Redwood also said that introducing blockchain technology into the post-close process – as it did last fall – could benefit all non-agency RMBS participants and investors. It characterized DLT as a tool to be used by servicers, trustees, paying agents, underwriters and third-party due diligence firms, rather than a replacement of those functions.

Corporate Loan Transaction

In fact, introducing DLT in digestible pieces to foster market participants’ confidence in the technology, rather than the end-to-end approach taken by Figure Technologies, has gained popularity.

Germany-based Cadeia provides a platform enabling market participants to negotiate the structure of a securitization, such as whether to securitize traditional or tokenized assets, and which tranches to put on a blockchain and/or issue in traditional form. Those elements are then converted into smart contracts that automatically execute and document the cash flows, covenants and other functions throughout the transaction’s life.

RolfSteffensRolf Steffens, Co-founder, Cadeia

Cadeia announced on December 7 completion of a private securitization of Bank of Liechtenstein corporate loans, with three tranches of digital-security tokens issued on the platform. Deal participants could have negotiated instead the issuance of traditional securities or a side-by-side mix of traditional and digital tokens. In the absence of a central bank digital currency, the cash flows were executed by smart contracts in fiat currency.

“We are completely indifferent whether the assets we securitize or the liabilities are tokenized in the blockchain, or in traditional form, and whether payments will be made in fiat or digital currency,” said Cadeia co-founder and head of structuring Rolf Steffens. The pilot used the Ethereum blockchain, but the platform is blockchain-agnostic and can accompany any public blockchain as well permissioned ones, he added.

The eventual goal is for securitizations to be fully digitized, from loan origination through the life of the transaction, but the Cadeia platform allows participants to go fully digital when they’re ready. While trustees or other parties in the capital markets will still play a role, “Cadeia will make their lives easier,” Steffens said.

The “Beauty” of Traceability

The evolutionary, rather than revolutionary, nature of blockchain in the securitization market was addressed at Information Management Network’s ABS East conference in December in Miami Beach. Speakers agreed that ABS adoption is likely, especially as more of a regulatory framework develops, perhaps within a year.

Perceived attractions include operational cost benefits – Figure Technologies calculated a collective benefit of more than 100 basis points to all parties over loans’ lifecycle – fraud reduction, and the systems’ immutable audit trail.

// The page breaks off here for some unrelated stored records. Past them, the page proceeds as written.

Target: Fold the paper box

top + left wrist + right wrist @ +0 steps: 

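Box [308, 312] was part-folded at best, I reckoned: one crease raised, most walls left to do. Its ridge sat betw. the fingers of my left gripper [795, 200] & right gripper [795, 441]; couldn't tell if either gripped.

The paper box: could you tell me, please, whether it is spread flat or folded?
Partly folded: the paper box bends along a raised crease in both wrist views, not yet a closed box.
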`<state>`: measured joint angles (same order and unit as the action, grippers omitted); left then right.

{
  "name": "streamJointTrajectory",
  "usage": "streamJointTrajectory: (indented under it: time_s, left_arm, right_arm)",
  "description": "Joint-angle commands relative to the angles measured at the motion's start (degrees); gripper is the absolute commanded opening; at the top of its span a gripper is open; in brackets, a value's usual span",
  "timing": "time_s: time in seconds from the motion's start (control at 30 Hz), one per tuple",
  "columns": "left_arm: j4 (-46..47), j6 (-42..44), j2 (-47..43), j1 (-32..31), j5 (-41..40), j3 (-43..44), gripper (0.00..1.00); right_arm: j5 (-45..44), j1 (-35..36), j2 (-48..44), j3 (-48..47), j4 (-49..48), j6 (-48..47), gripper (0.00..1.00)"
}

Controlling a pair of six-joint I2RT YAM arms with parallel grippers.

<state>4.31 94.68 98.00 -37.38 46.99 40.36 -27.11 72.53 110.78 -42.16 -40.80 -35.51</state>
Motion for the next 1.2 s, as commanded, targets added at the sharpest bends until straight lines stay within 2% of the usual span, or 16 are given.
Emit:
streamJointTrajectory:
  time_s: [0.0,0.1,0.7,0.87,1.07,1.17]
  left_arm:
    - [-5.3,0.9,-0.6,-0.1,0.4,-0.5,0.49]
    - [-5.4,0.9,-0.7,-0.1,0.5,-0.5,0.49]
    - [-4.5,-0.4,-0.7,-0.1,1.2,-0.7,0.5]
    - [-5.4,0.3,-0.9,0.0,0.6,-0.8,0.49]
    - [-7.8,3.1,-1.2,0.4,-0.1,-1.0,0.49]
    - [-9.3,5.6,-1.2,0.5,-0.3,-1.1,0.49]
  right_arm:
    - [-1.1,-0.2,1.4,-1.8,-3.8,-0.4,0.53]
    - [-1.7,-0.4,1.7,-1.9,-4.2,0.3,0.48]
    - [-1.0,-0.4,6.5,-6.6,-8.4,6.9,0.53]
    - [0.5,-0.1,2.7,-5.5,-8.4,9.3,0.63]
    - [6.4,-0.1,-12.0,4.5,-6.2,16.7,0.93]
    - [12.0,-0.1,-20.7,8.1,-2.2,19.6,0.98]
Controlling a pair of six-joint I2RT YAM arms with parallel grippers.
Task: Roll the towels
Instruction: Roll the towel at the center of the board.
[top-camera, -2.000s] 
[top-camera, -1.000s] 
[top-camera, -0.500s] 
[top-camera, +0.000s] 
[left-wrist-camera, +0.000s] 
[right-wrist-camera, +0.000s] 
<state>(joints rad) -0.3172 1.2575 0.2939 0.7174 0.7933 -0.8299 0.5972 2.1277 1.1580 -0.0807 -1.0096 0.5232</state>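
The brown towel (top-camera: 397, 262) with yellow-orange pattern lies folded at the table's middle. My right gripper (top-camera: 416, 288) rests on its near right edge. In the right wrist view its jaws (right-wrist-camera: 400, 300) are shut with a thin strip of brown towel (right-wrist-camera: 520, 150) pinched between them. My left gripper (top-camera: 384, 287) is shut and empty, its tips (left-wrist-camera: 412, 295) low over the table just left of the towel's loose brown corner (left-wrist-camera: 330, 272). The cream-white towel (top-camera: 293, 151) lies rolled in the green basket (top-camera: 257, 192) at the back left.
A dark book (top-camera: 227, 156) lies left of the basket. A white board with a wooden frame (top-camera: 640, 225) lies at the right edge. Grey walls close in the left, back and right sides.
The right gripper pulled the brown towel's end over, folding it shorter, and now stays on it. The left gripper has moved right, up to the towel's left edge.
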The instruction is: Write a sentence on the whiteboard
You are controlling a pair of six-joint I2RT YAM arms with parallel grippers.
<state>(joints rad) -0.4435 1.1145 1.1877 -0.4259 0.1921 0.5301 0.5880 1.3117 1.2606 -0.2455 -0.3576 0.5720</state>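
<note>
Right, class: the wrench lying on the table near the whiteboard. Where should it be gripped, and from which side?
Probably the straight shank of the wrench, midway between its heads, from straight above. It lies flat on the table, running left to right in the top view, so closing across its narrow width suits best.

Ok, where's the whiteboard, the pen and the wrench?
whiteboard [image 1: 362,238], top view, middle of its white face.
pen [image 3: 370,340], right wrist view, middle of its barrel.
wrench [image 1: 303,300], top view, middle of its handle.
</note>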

“The central beauty of DLT is the traceability of the data and information,” said ABS East panelist Sudeep Kanjilal, chief digital officer of securities services at BNY Mellon. “Even if something goes wrong years later, participants can go back and take a look.”

Guillaume Fillebeen, consulting director at Intain Inc., which in early 2020 partnered with WSFS Bank’s Institutional Services division on a blockchain-based trustee reporting tool for asset-backed transactions, noted the importance of being able to review data sources, even 10 or more years later. He recalled that in the Great Financial Crisis, “a lot of [MBS] issuers disappeared overnight, and there was no way to retrieve information on the different criteria used to originate the underlying loans.”